For those that decide to go this route, here are some general tips:
1. I highly recommend you hire an experienced professional to help you with this. A professional tile guy can come on here and type up a thread on how to re-tile your bathroom. What do you think the results would look like when you are finished? Things can go any number of ways and the ability to read the dog and make instantaneous adjustments is CRITICAL. Enough said.
2. Only buy top tier, quality equipment. Now is NOT the time to save a few bucks and have an equipment malfunction. I use and recommend the "Dogtra" brand. I use many of their products for a variety of uses and have always been very happy with the quality, reliability and customer service. They make collars for dogs as small as 10 pounds.
3. Before you ever put it on the dog, strap it to your thigh and try it out. Become very familiar with what it feels like and how the controls work at all the different levels of stimulation.
4. You need to spend at least one MONTH putting this collar on the dog and taking it off randomly through out the day, with the collar turned OFF, to get the dog used to wearing it, and so the dog does not associate the correction with the collar. The unpleasant sensation should be a bolt from the blue, or the dog should think it came from the tortoise. You do not want the dog to realize that the correction only happens when it is wearing its special collar, and you are around. My puppies wear these collars (turned off) from the time they are two months old. Sometimes I never even actually use them at all, but the tool is ready if I need it. I have dogs that are several years old and been wearing e-collars their whole lives, but I've have not ever needed to use it on them. The collars mean nothing to these dogs and this is just how it should be.
5. When you put the collar on the dog, it must be high and tight. It should be all the way at the top of the dogs neck, right up against the base of the skull. It needs to be very tight. Not so tight that you cut off the dogs air, but very tight. The contact points must touch the skin and you don't want the collar slipping around and rubbing their skin.
6. After at least a month of diligently and randomly having the dog wear the collar around for hours at a time, go back and re-read number one above. Now turn the collar on and put it on the dog, hopefully with the help of your trained and experienced professional. Act normal. Don't behave all nervous and worried. The dog will know its a set up. Have someone with the remote ready and hiding in the house or somewhere out of sight, but where they have a clear view of the entire dog and tortoise area. For most e-collar applications we want VERY low power. For this one we want it high. We want the dog to be very startled and upset by what is about to happen. It should be NEGATIVE, in other words. Now the next part is subjective and will vary with each individual situation. Somehow you need to let the dog have access to the tortoise and or its pen. When the dog shows interest and goes to sniff at the tortoise or the enclosure, the person inside pushes the button. In most cases that is enough for most dogs. One correction. Its good to repeat the offer a few times over a period of days or weeks to really let the dog know that those tortoises are BAD news and let them learn that they want to AVOID those little crawling critters with the chewable shells. Key elements are the lack of involvement from any humans, the correction (or bite, as the dog may perceive it) comes from the tortoise or its pen, and the dog must be able to escape from the situation. In other words don't do this by sticking the dog and the tortoise in a kennel together. Best in a yard where the dog can get away and go to the other side of the yard from that nasty, mean, magical, biting tortoise. Now please go back and read number 1 AGAIN. Your chances of this working correctly will skyrocket if you bring in someone who is familiar and experienced with all of these concepts.

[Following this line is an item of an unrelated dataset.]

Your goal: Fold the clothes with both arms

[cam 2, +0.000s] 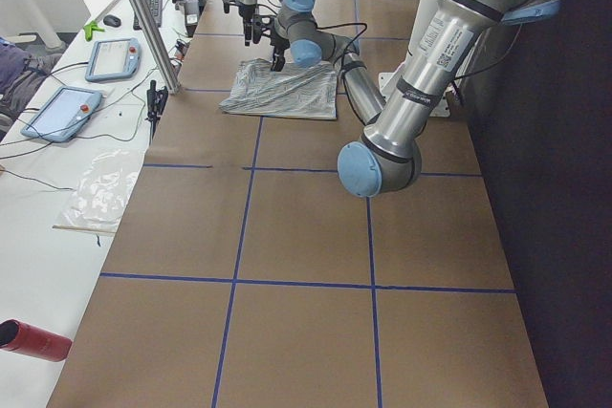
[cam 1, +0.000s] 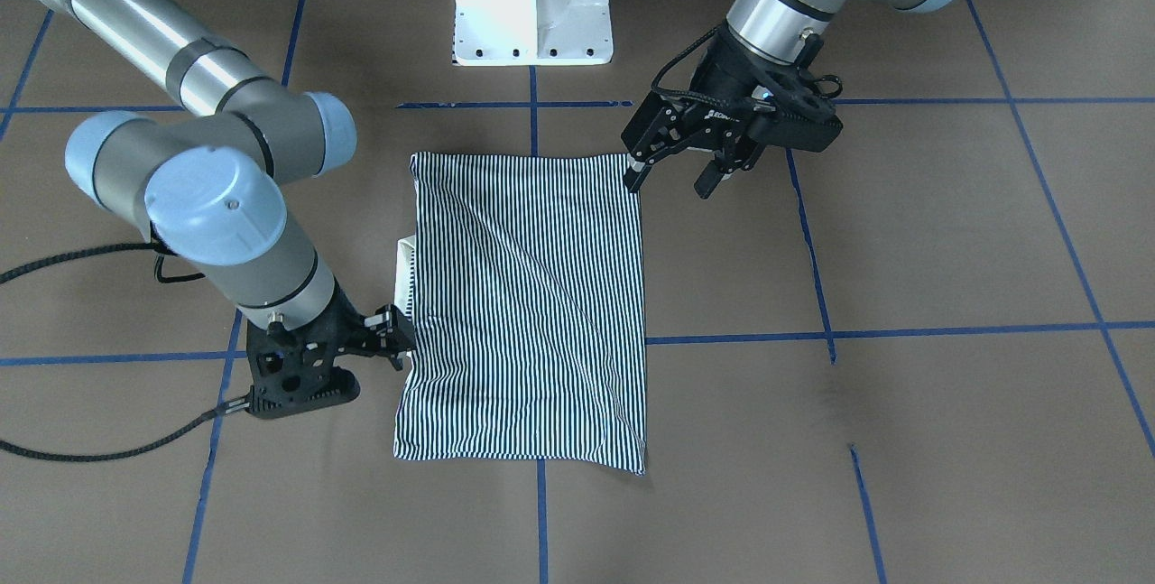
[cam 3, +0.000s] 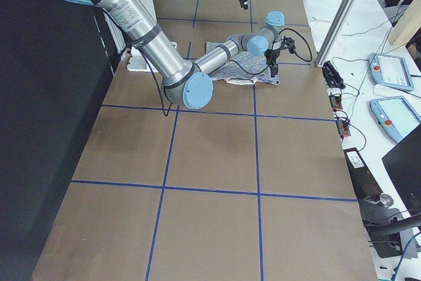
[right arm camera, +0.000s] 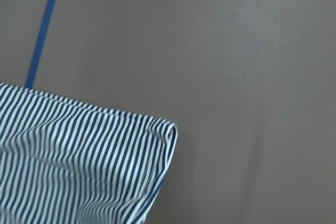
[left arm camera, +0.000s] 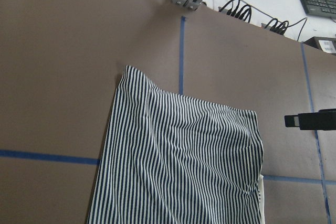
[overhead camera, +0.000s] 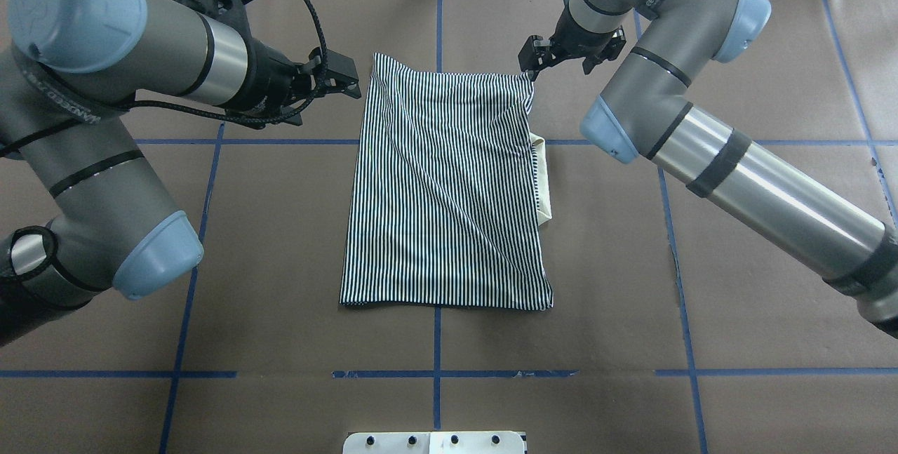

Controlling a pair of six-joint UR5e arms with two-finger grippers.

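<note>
here the folded polo shirt (cam 1: pixel 528 304) lies between spread left fingers (cam 1: pixel 710 180) and spread right fingers (cam 1: pixel 386 322).

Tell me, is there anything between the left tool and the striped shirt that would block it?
Nothing visible does. The left tool hangs open by the edge of the shirt, and only bare brown table shows near it. The right tool is at the shirt's opposite side, out of that path.
</note>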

These are just a few ideas to try and help avoid the disasters that we see far too often. If none of this suits you, that is fine and understandable, but DO find something that DOES suit you and your situation. Do something to keep the tortoises safe, and you happy with your dog(s).


----------



## Laurie (Jun 24, 2012)

Thanks for taking the time to put this together.


----------



## Yvonne G (Jun 24, 2012)

Also, I can't tell you how many times I've heard something to the effect, "My dog never paid any attention to the tortoise/turtle. For XX years they've lived in the same area with no problem."

Don't kid yourself. One day the dog WILL chew on the tortoise.


----------



## l0velesly (Jun 24, 2012)

Thanks for the tips. I'm sure it will help a lot of people. I'm so tired of hearing such bad stories between dogs and torts.. it's just too sad.


----------



## wellington (Jun 24, 2012)

Good thread Tom. I purchased one of those collars about four years ago and used it for my Bull Terrier. She likes to eat other dogs poop. They work really good, like you said if done right. Mine has a buzzer noise also. That's all I have to use now. Most of the time I don't use the collar at all. For my purpose, I trained with my voice and collar together. I used to train people, um dogs too, but not to the extent you do. I couldn't put up with the owners stupidity, I had to stop before I went to jail. LOL. Hopefully all dog and tort owners will listen and get it.


----------



## lisa127 (Jun 24, 2012)

I like the tips for building a strong enclosure.


----------



## clare n (Jun 24, 2012)

Brilliant thread, really glad that someone has taken the time to do this. It's an awful way to lose a tortoise I imagine and my heart goes out to people that this has happened to despite trying, this shows it can be avoided. I wish a few other topics would be addressed in this way.


----------



## Tom (Jun 24, 2012)

clare n said:


> Brilliant thread, really glad that someone has taken the time to do this. It's an awful way to lose a tortoise I imagine and my heart goes out to people that this has happened to despite trying, this shows it can be avoided. I wish a few other topics would be addressed in this way.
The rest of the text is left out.